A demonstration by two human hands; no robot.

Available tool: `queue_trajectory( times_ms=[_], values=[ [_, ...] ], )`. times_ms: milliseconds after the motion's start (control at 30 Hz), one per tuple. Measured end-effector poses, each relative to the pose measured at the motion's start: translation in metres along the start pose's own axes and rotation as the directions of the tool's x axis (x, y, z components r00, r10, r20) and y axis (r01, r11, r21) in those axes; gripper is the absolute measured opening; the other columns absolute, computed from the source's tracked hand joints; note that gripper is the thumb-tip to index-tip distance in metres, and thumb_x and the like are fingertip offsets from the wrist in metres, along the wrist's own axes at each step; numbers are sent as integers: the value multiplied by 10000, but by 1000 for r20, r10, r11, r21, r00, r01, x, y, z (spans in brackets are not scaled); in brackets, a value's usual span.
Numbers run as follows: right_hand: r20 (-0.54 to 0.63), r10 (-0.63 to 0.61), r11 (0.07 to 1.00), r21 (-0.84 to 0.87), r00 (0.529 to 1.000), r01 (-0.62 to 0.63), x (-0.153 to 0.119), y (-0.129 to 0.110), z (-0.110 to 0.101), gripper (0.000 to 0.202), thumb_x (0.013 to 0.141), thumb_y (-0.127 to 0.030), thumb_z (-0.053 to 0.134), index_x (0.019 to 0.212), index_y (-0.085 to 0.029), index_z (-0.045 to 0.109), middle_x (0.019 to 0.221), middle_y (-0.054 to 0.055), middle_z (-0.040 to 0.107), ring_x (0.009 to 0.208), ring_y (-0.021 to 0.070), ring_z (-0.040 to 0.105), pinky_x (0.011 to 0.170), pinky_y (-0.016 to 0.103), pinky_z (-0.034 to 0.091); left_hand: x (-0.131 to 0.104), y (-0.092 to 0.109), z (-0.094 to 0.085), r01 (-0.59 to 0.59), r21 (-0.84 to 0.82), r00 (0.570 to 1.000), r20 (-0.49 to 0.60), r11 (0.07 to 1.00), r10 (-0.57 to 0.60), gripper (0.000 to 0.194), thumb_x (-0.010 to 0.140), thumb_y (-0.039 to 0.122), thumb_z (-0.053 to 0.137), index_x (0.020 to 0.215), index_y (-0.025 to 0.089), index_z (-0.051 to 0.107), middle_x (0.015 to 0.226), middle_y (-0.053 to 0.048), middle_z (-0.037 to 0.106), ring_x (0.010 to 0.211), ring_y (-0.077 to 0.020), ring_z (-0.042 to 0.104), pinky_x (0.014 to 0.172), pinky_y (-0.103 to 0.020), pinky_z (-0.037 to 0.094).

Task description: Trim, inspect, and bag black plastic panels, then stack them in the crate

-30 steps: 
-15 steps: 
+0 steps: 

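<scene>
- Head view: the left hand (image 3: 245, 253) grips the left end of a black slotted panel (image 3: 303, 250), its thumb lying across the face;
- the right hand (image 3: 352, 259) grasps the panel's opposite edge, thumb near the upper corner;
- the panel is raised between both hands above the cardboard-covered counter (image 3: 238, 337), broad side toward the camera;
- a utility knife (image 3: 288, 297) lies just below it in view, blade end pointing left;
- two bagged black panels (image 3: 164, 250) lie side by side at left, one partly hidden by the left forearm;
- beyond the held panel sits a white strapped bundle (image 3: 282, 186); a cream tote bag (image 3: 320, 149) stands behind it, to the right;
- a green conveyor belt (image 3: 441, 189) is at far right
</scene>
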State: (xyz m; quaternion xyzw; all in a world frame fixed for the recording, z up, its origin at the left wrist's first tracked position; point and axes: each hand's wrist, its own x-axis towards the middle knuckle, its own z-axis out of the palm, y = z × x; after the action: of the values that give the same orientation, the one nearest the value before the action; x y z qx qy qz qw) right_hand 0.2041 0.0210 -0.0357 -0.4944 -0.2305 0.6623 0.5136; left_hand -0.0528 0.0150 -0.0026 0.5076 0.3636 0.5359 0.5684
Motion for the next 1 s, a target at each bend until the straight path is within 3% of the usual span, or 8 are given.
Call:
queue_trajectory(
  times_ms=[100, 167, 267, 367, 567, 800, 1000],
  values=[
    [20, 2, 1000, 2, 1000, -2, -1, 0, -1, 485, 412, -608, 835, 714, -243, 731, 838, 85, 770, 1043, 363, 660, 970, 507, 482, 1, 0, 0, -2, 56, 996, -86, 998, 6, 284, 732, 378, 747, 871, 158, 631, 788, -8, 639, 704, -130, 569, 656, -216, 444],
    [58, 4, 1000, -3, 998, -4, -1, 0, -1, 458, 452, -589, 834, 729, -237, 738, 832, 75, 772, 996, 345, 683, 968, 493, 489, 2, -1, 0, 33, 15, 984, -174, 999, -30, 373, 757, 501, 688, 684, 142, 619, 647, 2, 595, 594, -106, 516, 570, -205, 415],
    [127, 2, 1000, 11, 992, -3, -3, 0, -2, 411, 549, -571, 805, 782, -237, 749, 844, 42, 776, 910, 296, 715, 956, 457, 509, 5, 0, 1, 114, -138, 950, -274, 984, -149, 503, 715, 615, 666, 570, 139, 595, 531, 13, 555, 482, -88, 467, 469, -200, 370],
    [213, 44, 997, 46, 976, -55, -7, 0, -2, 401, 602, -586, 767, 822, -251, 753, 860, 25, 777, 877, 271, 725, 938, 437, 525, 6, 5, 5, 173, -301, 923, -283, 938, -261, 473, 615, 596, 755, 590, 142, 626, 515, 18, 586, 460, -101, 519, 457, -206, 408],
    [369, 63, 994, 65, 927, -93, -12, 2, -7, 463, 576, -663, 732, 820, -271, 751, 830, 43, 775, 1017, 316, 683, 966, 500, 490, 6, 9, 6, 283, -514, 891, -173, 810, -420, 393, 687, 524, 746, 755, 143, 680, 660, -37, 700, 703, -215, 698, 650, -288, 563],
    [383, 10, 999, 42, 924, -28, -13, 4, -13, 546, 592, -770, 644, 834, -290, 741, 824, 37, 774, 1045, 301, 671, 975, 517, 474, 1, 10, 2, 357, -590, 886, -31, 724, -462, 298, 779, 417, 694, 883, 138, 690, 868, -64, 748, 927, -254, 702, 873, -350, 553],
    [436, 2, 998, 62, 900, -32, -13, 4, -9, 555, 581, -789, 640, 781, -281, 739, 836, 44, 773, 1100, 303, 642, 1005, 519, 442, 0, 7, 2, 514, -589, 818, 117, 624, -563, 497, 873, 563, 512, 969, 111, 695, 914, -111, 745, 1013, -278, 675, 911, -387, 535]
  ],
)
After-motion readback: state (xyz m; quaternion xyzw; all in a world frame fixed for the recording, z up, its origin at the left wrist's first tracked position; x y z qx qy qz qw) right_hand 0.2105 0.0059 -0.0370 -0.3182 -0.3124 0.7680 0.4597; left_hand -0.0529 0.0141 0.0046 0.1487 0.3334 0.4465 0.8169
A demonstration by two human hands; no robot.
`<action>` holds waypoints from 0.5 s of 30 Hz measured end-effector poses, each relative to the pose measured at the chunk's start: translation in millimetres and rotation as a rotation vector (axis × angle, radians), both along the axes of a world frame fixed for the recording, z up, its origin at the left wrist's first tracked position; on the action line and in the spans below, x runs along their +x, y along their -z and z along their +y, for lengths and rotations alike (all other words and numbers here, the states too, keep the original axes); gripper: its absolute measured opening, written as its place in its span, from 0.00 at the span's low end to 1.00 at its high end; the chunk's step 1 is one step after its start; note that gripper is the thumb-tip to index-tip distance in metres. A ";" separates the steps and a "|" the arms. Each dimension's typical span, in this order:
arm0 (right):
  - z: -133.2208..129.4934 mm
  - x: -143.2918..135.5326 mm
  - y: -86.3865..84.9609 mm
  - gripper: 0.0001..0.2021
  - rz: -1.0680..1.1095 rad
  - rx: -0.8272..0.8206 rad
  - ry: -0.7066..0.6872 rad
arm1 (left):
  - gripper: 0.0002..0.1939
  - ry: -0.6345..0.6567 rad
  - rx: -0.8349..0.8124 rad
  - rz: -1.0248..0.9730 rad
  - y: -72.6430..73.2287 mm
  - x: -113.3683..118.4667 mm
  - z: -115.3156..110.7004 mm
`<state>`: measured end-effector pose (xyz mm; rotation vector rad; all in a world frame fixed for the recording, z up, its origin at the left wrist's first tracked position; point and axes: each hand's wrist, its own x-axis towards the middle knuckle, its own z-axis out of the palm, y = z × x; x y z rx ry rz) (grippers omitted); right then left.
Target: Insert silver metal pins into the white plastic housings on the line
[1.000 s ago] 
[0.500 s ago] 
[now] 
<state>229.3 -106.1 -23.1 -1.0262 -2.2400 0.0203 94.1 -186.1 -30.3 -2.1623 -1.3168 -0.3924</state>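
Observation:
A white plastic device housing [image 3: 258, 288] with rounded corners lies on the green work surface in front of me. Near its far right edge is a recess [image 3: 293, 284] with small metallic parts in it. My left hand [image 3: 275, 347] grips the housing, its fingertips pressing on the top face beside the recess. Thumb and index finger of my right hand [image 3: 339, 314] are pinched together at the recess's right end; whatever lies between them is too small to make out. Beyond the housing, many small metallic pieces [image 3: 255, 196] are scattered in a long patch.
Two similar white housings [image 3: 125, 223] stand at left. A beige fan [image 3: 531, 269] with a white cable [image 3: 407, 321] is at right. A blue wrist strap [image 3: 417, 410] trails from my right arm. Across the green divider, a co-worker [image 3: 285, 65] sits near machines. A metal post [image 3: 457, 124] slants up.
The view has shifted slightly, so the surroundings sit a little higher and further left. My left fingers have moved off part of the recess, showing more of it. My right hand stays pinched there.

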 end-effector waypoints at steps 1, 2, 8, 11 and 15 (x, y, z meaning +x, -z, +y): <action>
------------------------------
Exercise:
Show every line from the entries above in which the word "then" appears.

Reply:
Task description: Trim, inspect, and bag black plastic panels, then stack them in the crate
`<state>`: measured end-effector pose (xyz mm; rotation vector rad; all in a world frame fixed for the recording, z up, its origin at the left wrist's first tracked position; point and axes: each hand's wrist, its own x-axis towards the middle knuckle, its own z-axis out of the palm, y = z × x; x y z rx ry rz) (grippers omitted); right then left.

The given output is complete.